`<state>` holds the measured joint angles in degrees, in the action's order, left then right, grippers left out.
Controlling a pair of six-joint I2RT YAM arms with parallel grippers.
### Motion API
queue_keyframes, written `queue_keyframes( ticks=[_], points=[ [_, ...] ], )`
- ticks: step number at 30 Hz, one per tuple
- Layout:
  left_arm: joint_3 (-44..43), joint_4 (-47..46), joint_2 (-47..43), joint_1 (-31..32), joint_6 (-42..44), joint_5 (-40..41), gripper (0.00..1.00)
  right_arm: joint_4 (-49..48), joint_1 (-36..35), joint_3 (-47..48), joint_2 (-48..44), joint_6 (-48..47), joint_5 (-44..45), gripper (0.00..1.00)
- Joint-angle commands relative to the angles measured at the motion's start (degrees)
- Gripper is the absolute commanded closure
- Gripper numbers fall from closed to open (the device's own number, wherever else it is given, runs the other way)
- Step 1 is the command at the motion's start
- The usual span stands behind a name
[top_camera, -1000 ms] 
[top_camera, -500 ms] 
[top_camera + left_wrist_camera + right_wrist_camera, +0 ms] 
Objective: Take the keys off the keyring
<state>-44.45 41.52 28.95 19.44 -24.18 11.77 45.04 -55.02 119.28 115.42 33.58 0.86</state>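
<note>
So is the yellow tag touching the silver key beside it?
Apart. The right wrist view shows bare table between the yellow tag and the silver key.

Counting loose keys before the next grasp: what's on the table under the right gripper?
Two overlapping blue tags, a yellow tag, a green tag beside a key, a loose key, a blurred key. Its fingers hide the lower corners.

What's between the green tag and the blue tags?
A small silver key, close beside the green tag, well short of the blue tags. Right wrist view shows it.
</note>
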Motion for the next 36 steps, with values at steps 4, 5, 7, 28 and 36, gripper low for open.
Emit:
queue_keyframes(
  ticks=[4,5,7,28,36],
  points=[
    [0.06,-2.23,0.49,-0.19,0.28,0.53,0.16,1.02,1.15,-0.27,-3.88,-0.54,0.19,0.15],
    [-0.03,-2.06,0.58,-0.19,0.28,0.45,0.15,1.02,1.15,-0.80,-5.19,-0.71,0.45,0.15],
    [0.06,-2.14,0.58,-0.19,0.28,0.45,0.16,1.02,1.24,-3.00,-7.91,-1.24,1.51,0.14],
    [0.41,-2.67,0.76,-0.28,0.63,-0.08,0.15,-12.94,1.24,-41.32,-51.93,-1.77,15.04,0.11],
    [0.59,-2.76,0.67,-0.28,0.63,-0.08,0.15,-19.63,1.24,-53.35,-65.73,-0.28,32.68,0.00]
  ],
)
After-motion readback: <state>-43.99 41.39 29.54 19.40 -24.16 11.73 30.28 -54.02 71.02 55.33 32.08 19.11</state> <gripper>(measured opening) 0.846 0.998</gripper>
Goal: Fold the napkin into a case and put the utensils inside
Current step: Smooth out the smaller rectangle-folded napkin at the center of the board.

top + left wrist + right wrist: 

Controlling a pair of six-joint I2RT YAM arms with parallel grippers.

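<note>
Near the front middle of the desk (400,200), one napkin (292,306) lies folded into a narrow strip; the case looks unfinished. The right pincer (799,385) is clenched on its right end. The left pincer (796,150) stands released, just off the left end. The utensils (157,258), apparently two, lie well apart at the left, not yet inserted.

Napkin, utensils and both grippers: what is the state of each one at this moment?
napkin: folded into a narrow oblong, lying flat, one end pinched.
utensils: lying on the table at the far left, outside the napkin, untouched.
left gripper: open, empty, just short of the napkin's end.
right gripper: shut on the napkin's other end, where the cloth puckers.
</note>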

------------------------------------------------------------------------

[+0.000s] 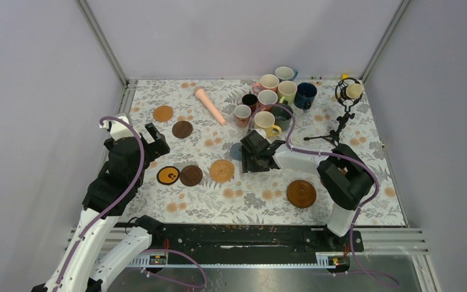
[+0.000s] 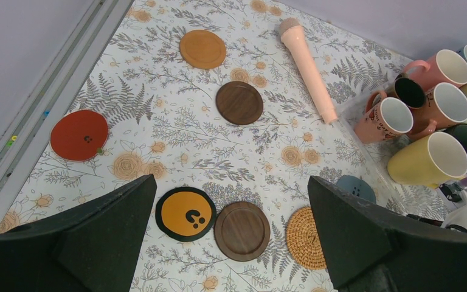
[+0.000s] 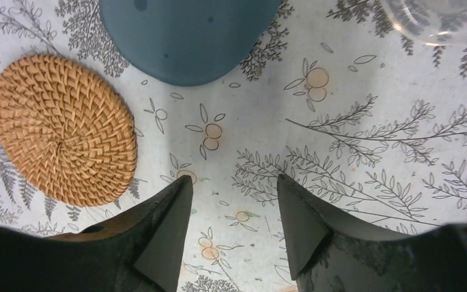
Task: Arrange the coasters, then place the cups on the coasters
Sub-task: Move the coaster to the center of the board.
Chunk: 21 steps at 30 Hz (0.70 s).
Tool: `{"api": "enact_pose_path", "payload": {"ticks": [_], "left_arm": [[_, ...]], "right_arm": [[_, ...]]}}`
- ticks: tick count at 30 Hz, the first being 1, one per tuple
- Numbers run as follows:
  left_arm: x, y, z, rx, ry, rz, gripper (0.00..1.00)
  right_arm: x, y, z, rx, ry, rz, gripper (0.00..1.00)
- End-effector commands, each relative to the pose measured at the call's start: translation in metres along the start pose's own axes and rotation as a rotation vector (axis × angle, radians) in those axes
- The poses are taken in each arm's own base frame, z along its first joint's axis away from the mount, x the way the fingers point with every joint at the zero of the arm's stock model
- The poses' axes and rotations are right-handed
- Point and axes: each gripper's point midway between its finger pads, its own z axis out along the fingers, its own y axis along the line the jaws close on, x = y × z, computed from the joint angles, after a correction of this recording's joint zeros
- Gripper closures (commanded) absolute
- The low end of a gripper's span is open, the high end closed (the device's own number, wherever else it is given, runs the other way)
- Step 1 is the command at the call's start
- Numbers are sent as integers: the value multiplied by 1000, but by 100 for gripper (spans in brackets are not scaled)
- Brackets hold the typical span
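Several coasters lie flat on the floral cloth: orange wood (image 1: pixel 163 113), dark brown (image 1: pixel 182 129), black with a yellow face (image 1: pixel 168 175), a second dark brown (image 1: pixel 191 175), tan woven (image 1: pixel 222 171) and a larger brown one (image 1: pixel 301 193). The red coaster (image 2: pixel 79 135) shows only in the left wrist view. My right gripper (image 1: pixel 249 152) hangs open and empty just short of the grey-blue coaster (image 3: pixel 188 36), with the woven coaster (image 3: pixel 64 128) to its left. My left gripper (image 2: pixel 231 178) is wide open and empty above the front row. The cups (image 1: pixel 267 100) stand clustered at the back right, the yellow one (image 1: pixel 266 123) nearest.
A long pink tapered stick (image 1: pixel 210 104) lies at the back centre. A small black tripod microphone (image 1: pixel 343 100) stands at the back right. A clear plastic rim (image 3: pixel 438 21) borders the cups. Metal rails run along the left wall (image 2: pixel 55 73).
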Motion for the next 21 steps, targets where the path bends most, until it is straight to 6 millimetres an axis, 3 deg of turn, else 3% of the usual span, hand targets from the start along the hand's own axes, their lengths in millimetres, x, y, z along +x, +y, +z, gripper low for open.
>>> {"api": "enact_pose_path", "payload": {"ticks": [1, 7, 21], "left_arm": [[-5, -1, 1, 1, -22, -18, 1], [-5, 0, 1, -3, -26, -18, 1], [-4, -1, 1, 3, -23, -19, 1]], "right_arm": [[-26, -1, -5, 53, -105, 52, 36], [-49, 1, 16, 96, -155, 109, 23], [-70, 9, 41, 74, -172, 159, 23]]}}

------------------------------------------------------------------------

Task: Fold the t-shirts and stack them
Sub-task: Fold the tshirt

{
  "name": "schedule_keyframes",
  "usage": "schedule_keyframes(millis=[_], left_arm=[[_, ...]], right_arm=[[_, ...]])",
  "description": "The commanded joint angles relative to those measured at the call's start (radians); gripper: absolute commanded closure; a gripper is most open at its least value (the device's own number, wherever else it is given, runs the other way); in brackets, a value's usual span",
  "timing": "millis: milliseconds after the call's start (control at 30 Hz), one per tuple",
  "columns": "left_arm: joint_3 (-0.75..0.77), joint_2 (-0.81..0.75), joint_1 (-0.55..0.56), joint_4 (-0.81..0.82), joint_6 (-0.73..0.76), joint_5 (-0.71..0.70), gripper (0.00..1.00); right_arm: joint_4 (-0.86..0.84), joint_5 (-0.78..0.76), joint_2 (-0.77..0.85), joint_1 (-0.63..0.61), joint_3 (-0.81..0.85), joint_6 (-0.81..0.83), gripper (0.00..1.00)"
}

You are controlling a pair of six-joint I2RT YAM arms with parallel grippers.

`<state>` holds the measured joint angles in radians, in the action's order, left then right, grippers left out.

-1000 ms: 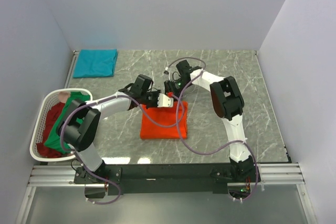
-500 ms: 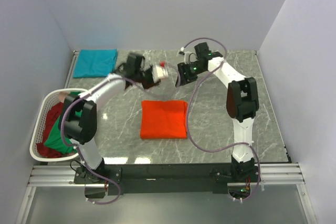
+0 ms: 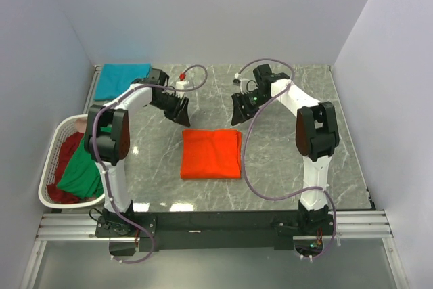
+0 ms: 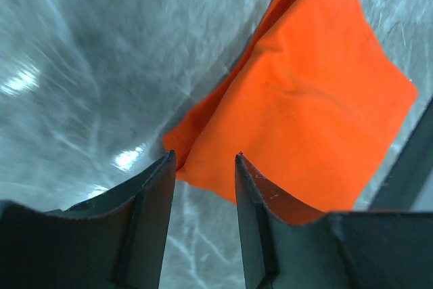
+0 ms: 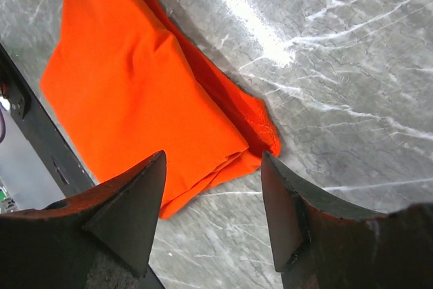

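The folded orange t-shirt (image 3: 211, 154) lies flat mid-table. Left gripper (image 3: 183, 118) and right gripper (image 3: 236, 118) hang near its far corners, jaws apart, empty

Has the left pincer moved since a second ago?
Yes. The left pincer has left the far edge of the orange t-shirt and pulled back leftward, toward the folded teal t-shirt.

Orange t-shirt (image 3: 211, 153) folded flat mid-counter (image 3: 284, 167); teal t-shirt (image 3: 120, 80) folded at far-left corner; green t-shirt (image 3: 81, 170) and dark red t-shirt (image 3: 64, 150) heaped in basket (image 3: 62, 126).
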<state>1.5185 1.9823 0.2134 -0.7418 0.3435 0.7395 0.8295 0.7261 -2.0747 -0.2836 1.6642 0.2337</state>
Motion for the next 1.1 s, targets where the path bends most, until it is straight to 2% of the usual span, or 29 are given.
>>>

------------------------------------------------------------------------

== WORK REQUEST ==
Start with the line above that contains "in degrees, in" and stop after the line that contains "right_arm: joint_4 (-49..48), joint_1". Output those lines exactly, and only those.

== RESULT ==
`<state>` holds the measured joint angles in degrees, in the action's order, left then right, grippers left out.
Controlling a pair of six-joint I2RT YAM arms with parallel grippers.
### Motion API
queue_keyframes, written `queue_keyframes( ticks=[_], points=[ [_, ...] ], )`
- ticks: step number at 30 Hz, one per tuple
- Layout:
  left_arm: joint_3 (-44..43), joint_4 (-47..46), joint_2 (-47..43), joint_1 (-31..32), joint_6 (-42..44), joint_5 (-40..41), gripper (0.00..1.00)
  right_arm: joint_4 (-49..48), joint_1 (-36..35), joint_3 (-47..48), joint_2 (-48..44), joint_6 (-48..47), joint_5 (-44..45), gripper (0.00..1.00)

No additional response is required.